Dahi Samuel mengkerut. “Aku tidak mengerti bahasa yang dia ucapkan.”

“Kau tidak mendengar apapun didalam hatimu?”

“Aku juga tidak mengerti bahasa hati yang dia ucapkan.”

“Baiklah; kau telah menampakkan dirimu pada Archelon dan kau sekarang adalah bagian dari kami. Kemarilah.”

Lance mengajaknya berkeliling disekitar tepian cangkang, berhenti sejenak untuk mengusap kepala dari para troll laut ketika mereka muncul kepermukaan. “Archelon terlalu besar untuk berenang melewati Bladed Bay. Saat fajar, aku akan mengantarmu kekota dengan kapal pengangkut barang.” Dengan bahasa Gythia dia melanjutkan:

“Takdirmu juga merupakan takdirku.”

“Aku tidak berpikir untuk mendengar bahasa itu dari Archelion,” ucap Samuel juga dalam bahasa Gythia. Diatas dek kapal, anak-anak menghirup udara sebelum menyelam untuk mencari kerang mutiara, dengan jaring disekitar leher mereka.

Lance mengantar Samuel kedalam kabin. “Dulu sekali, ketika aku masih muda, seorang Gythia sepertimu membeli tiket perjalanan dengan Archelion untuk melihat dunia sewaktu akhir tahunnya. Dia adalah seorang ksatria dengan hati yang mulia.”

“Lantas tidak ada yang sepertiku,” kata Samuel.

“Dia mengajariku untuk menguasai tombak dan perisai dan hidup dengan ajaran ksatria yaitu keadilan, keberanian, belas kasihan, kesopanan, kejujuran, kehormatan dan kesetiaan.” Cahaya indah bersinar dari mata Lance. “Dan dia mengajariku tentang sejarah dari kota yang kaya akan music dan hasrat, cukup untuk membuat jiwamu terbuai.”

“Apa dia lupa tentang peperangan, korupsi dan kejamnya dunia politik?”

“Memang benar; ada banyak hal didunia yang harus diperbaiki. Bagaimana bisa aku tetap berada diatas Archelion ketika aku memiliki tanggung jawab ditempat lain? Lihatlah: Guruku memberikanku ini.” Lance menyalakan lilin disekitar kabin dan, ketika cahaya berkedip-kedip, suasana yang sakral, dia membuka kotak tersembunyi dibawah lantai dimana, baju pelindung, perisai dan sebuah tombak tergeletak. “Sejak saat itu, aku telah mengabdikan hidupku untuk mengumpulkan artefak Gythia.”

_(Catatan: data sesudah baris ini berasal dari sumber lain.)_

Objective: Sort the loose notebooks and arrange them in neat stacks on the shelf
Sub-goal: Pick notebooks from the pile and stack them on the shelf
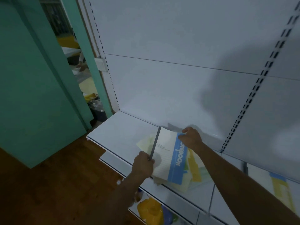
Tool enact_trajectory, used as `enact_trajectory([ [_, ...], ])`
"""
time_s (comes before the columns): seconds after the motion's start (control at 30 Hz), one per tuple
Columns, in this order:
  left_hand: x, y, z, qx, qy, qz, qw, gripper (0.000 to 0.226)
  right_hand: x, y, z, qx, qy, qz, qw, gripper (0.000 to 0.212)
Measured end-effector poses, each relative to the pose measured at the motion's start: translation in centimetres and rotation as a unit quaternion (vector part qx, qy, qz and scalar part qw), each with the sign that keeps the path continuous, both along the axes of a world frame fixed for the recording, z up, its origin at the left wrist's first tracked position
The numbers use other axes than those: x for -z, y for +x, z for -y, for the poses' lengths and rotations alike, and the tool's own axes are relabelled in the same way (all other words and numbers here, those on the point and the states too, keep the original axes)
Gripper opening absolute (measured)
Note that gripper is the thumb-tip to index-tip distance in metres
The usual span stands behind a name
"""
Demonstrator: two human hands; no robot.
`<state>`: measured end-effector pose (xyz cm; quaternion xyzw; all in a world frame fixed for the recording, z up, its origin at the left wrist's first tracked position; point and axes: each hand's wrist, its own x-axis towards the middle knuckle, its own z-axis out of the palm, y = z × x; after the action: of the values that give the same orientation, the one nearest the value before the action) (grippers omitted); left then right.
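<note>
A white notebook (167,153) with a blue band and a grey spine lies on top of a loose pile of pale yellow and green notebooks (194,169) on the white shelf (120,130). My left hand (142,164) grips its near left corner at the spine. My right hand (191,138) holds its far right corner. Another notebook with a yellow and blue cover (282,190) lies on the shelf section to the right.
The white back panel (178,78) with slotted uprights rises behind the shelf. A lower shelf (113,158) juts out below. Yellow and blue items (151,210) sit underneath. A teal door and frame (32,78) stand left, wood floor (65,184) below.
</note>
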<state>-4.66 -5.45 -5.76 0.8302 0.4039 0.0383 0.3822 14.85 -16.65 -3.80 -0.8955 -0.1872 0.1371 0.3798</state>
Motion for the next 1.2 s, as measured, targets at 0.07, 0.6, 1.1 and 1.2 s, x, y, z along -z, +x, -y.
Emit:
enact_trajectory([
  [0.07,-0.4,0.6,0.5,0.009,-0.008,0.025,1.000,0.013,-0.4,0.7,1.3,0.003,-0.007,-0.008,1.000,0.027],
  [0.6,-0.1,9.1,17.0,0.277,-0.086,0.026,0.957,0.046,-0.7,3.2,23.4,0.212,0.002,0.004,0.977,0.016],
  [1.1,3.7,11.2,29.3,0.458,0.071,-0.051,0.884,0.072,4.6,4.6,35.3,0.262,-0.084,-0.006,0.961,0.050],
  [1.2,4.3,11.1,29.7,0.449,0.086,-0.051,0.888,0.071,5.6,4.9,35.1,0.258,-0.071,-0.019,0.963,0.053],
])
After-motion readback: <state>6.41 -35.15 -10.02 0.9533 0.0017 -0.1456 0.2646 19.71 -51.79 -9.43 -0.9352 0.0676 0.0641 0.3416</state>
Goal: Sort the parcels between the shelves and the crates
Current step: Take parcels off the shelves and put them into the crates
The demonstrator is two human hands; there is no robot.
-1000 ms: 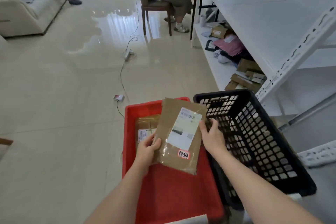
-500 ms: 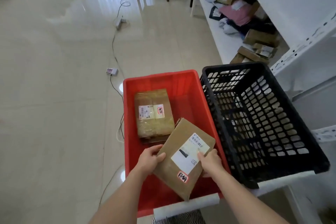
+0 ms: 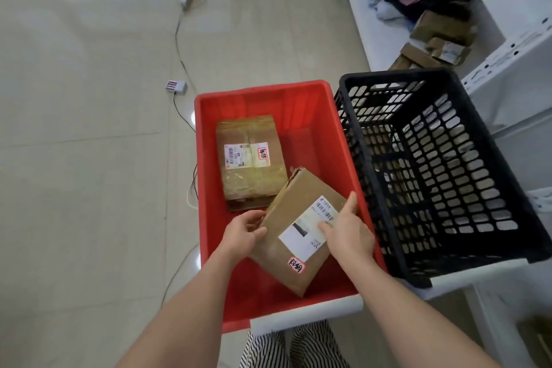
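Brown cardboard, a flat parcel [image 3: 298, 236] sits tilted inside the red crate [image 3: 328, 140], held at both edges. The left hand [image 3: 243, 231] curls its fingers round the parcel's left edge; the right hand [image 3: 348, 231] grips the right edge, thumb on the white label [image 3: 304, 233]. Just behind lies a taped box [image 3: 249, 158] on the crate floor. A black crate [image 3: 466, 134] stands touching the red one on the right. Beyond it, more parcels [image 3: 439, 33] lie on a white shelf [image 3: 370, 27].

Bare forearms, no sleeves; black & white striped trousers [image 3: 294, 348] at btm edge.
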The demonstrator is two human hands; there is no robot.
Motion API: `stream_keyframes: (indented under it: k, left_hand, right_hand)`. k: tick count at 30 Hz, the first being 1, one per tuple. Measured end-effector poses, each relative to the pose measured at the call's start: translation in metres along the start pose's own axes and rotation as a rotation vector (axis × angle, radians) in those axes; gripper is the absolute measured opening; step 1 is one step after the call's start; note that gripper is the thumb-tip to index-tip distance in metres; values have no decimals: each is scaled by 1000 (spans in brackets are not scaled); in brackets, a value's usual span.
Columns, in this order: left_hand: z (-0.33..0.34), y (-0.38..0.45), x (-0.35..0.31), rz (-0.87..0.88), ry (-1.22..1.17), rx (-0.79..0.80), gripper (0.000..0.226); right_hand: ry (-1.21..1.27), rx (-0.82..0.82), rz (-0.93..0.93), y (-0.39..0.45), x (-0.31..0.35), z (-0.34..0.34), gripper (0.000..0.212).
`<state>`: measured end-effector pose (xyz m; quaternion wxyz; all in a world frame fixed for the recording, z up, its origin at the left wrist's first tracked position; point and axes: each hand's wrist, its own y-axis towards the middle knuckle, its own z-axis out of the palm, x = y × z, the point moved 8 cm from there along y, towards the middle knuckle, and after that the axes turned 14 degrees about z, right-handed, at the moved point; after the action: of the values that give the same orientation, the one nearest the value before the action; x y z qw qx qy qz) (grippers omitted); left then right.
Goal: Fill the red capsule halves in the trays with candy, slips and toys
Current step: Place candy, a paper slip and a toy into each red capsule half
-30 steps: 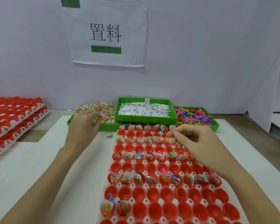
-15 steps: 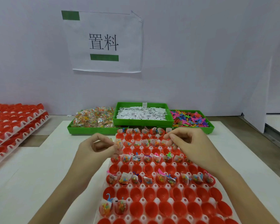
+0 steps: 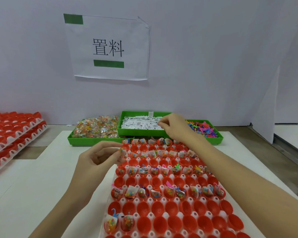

Dia mengangkat perisai itu untuk memperlihatkannya, tapi Samuel justru melihat-lihat pada tumpukan peralatan dapur yang rapi, tempat lilin, peta yang usang, topeng karnaval dan pengetuk pintu kuningan bebentuk kepala singa. Dia mengambil sebuah penggencet bawang yang berkarat, membuka dan menutupnya. “Perisai yang indah, dan tidak ada goresan,” dia berujar. “Ksatriamu yang tersohor tidak banyak menjumpai peperangan.”

“Ksatria tidak selalu tentang peperangan,” kata Lance. “Aku telah bersumpah suatu hari akan melindungi seorang Gythia, dan dengan itu aku memperoleh ksatriaanku sendiri.”

“Aku tidak perlu perlindungan.” Samuel melemparkan penggencet bawang kembali ketempat semula.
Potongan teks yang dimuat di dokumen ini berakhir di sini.